When a client connects to the node master or a node server, authentication with a user name and a password is performed. Users are classified into super users and normal users. The former has permission to manage nodes and users. The latter does not have those permissions. Moreover, permission is granted for each node servers. Each node has lists of administrator who can update the index and normal users who can perform search only. Besides, super users of the node master can connect as administrators to node servers in the same node master.
As the concept of P2P seems difficult, let's try to use some commands and learn it by degrees.
For preparation for the node master, create the server root directory which includes configuration files and indexes.
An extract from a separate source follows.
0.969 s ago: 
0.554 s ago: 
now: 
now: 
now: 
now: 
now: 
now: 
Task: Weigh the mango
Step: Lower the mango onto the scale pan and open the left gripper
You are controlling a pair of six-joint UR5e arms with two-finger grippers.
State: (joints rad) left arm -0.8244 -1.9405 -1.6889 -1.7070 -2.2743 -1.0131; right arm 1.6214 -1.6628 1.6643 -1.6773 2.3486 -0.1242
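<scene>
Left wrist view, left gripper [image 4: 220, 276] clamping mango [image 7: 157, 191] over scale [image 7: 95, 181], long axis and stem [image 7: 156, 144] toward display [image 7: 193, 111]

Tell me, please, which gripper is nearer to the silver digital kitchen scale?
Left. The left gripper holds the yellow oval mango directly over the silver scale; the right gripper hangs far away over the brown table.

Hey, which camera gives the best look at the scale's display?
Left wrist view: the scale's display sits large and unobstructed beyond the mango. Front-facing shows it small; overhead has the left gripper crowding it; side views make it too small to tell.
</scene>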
Perform the following command and a directory "casket" will be created.
estmaster init casket
Next, start the node master. Perform the following command.
estmaster start casket
To stop the node master, input Ctrl-D on the terminal on which the node master is running or perform the following command on another terminal.
estmaster stop casket
While the node master is running, we can access "http://localhost:1978/masterui" with a web browser and use the administration interface. When access the URL, a dialog is shown and the user name and the password is required. Input "admin" and "admin". Then, the menu of administration commands is displayed.
If you step into "Manage Master" and select "SHUTDOWN", you can stop the node master. But, leave it for now.
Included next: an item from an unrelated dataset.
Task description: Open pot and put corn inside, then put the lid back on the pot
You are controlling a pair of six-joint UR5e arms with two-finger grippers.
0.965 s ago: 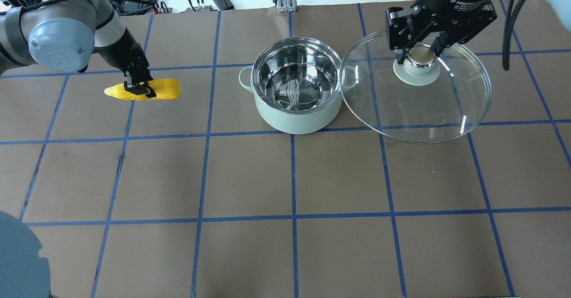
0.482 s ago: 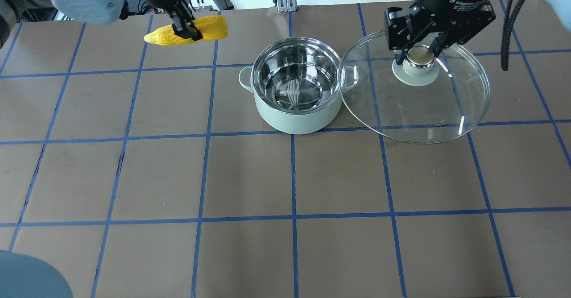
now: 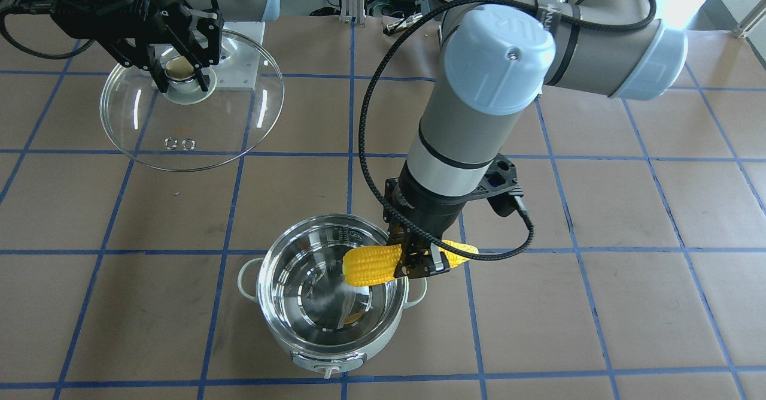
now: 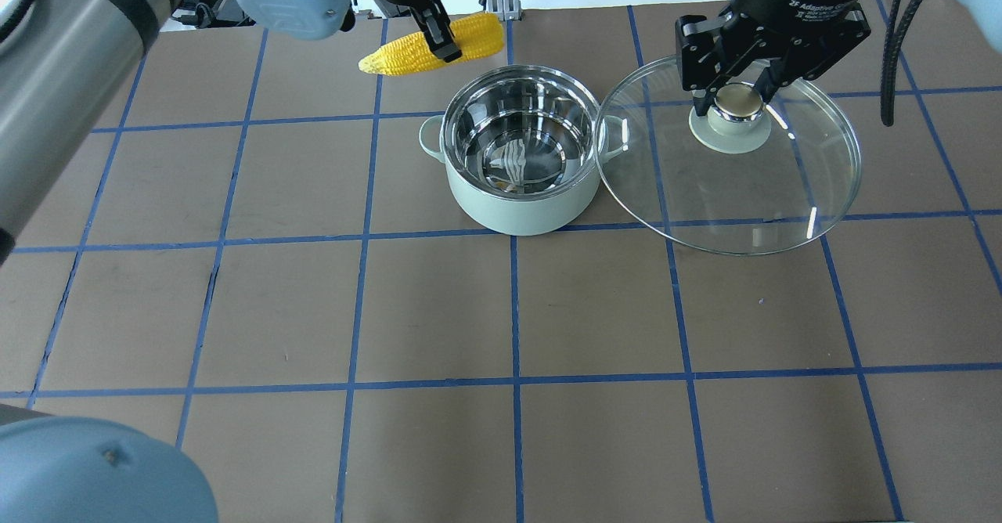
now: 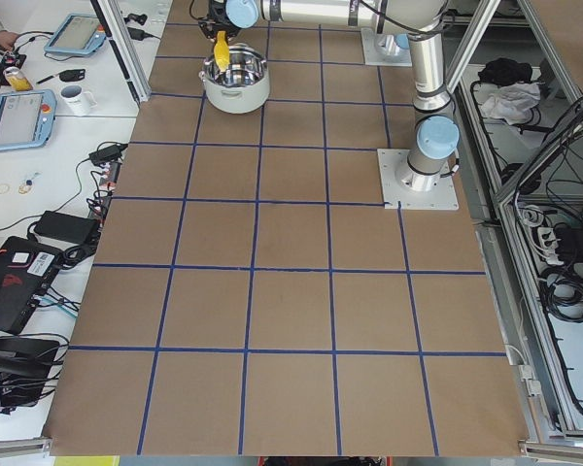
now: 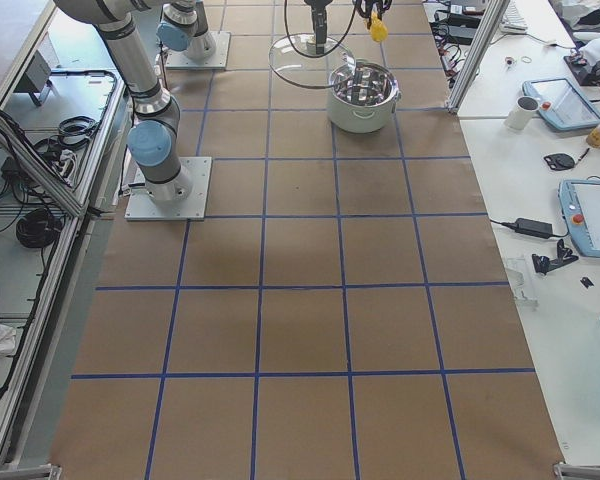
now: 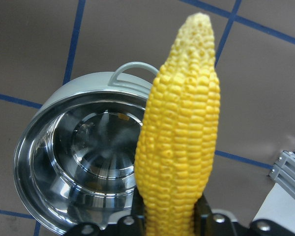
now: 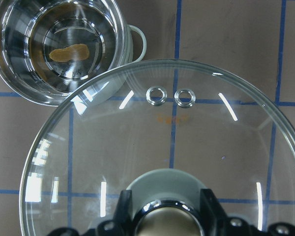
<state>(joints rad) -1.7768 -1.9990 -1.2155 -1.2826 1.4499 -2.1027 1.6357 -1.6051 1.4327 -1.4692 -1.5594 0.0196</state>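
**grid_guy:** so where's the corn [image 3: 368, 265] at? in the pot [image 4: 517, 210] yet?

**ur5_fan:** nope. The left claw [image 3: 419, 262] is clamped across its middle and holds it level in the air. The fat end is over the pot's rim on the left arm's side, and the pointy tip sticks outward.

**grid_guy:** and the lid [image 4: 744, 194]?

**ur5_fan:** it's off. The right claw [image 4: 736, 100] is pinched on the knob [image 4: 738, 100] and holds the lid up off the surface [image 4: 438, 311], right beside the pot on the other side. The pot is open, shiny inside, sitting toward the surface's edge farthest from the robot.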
Select "Manage Users". As you have logged in as a user whose name is "admin", create a new user account and switch to it. Input the user name, the password, the flags, the full name, and the the miscellaneous information into the forms at the bottom of the page. The name and the password can contain alphanumeric characters only. As for now, input "clint", "tnilc", "s", "Clint Eastwood", and "Dirty Harry". It is important to set "s" in the flags. It means that the user is a super user.
Now, the user "admin" is no longer in use. As it has some potential security problems, delete it. Select the "DELE" in the line of "admin" and push "delete" on the next confirmation step.
Step into "Manage Nodes". Because the user "admin" is deleted, you are asked the user name and the password again. Input the "clint" and "tnilc" so that you can continue. In turn, create new nodes. Input the node name and the label into the form at the bottom of the page. The name can contain alphanumeric characters only. As for now, create a node whose name is "test1" and whose label is "First Node". And create another node whose name is "test2" and whose label is "Second Node".
Back to the command line operations. As the terminal of the node master is busy to show log messages, open another terminal.
Let's register some documents into the indexes of nodes. It is needed to prepare document draft data of documents to register. Create the following file and save it as "data001.est".
@uri=data001 @title=Material Girl Living in a material world And I am a material girl You know that we are living in a material world And I am a material girl
To register it into the node "test1", perform the following command. Because the permission as administrators is needed to update the index, you should specify the user name and the password with the -auth option. Process of registration finishes in a flash. It is success if no error message is shown.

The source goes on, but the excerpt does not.